When you burn bridges with a colleague or customer, you effectively end the business relationship with that person forever. The metaphor of "burning bridges" is a somewhat violent one with a sense of finality to it, and it is an effective one. As tempting as it may be to cut certain people out of your life professionally, it is generally a bad idea for many reasons.
Employees and Colleagues
If you stay in the same field and in the same city, you are likely to run into or hear from former employees and colleagues even after you leave the firm where you worked together. Don't do anything that could make one of those people want to sabotage you in a future position. When you leave a company, make sure you do so with dignity and grace, even if the job you're leaving was the most painful one imaginable. Leave on the best possible terms with everyone there, as you never known when you'll see them again. In many industries, you are likely to work with those same people again in some capacity, so don't burn bridges behind you.

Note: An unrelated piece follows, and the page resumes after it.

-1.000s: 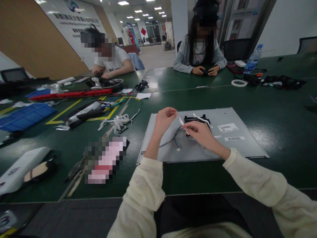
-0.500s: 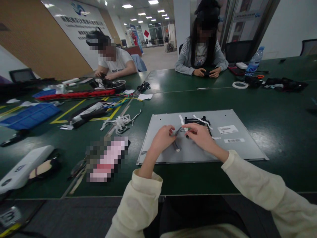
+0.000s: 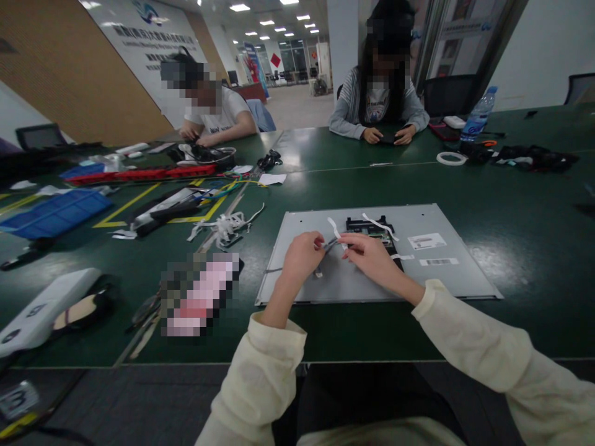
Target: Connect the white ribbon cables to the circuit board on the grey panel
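Note:
A flat grey metal panel (image 3: pixel 446 272) lies on the table in front of me. My left hand (image 3: pixel 303 257) is closed, pinching a grey cable (image 3: pixel 331 244) above the panel's left half. Close beside it, my right hand (image 3: pixel 369 255) has its fingers pinched at the cable's other visible part, next to a white tape strip (image 3: pixel 333 227). A pale cable end (image 3: pixel 318 272) hangs below my left hand. Behind my right hand, a black frame with a green circuit board (image 3: pixel 379 234) sits on the panel, partly hidden. Another white strip (image 3: pixel 381 226) lies across it.
To the left are a crumpled heap of white strips (image 3: pixel 227 229), a blurred-out phone (image 3: pixel 204 297), a blue tray (image 3: pixel 56 214) and a white device (image 3: pixel 46 310). A tape roll (image 3: pixel 450 159) and water bottle (image 3: pixel 478 116) stand far right. Two people sit opposite.
Both hands have shifted slightly left with the cable, and its hanging end moved left too. More of the circuit board and of the left white strip shows now.

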A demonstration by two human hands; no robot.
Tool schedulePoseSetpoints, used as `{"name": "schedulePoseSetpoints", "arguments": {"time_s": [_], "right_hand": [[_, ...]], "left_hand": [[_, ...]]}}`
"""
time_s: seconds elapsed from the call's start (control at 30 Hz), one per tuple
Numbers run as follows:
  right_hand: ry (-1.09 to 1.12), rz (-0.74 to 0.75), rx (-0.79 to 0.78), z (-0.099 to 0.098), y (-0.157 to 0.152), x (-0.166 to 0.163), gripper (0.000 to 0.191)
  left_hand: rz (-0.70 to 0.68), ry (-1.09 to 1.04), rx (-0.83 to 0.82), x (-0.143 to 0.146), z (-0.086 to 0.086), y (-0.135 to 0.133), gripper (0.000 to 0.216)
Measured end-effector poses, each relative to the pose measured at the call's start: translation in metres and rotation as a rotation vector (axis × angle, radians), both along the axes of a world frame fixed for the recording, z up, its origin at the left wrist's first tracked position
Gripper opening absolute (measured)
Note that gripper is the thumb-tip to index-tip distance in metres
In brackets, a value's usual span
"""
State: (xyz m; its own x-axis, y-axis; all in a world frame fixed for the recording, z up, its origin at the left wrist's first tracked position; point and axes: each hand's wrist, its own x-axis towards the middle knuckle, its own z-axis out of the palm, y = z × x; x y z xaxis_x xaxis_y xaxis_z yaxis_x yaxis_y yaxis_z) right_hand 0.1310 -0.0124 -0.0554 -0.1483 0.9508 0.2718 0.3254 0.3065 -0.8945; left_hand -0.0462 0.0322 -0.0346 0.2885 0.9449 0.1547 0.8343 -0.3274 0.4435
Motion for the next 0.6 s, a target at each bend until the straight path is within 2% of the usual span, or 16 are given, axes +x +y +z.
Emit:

In a highly fluid marketplace, today's competitor is tomorrow's team leader. Go out of your way to cultivate good relationships with your competitors, knowing that tomorrow you could be seeking a job at a company you once viewed as a rival. Think about your position with your own company as if you were a professional athlete who could be traded at any time and would have to play with enthusiasm for a team you once battled on the playing field. Do not confuse rivalry with enmity; remind yourself when dealing with competitors that it is indeed "only business," and keep your business relationships open and professional. Burning bridges in relationships with competitors can hurt you in later job searches.
While customer loyalty is valuable, it doesn't always last. When a customer or client leaves, don't burn bridges. If you can't win the customer back, let go gracefully. In a world in which customer feedback is available to one and all on the Internet and customer complaints can circle the globe in a day, maintaining cordial relationships with former customers is vital to building your reputation and your business. Don't get into conflicts with customers, and give them every reason to say good things about you, even if they choose to take their business elsewhere.
Most businesses function in a surprisingly small world of interconnected contacts and networks. Your business rival today could be your boss tomorrow. Given the tight networks within which most businesses operate, burning bridges when you lose a customer, leave a job or lose a bid is simply foolish. Instead, rise above your frustrations to remain professional and cordial at all times.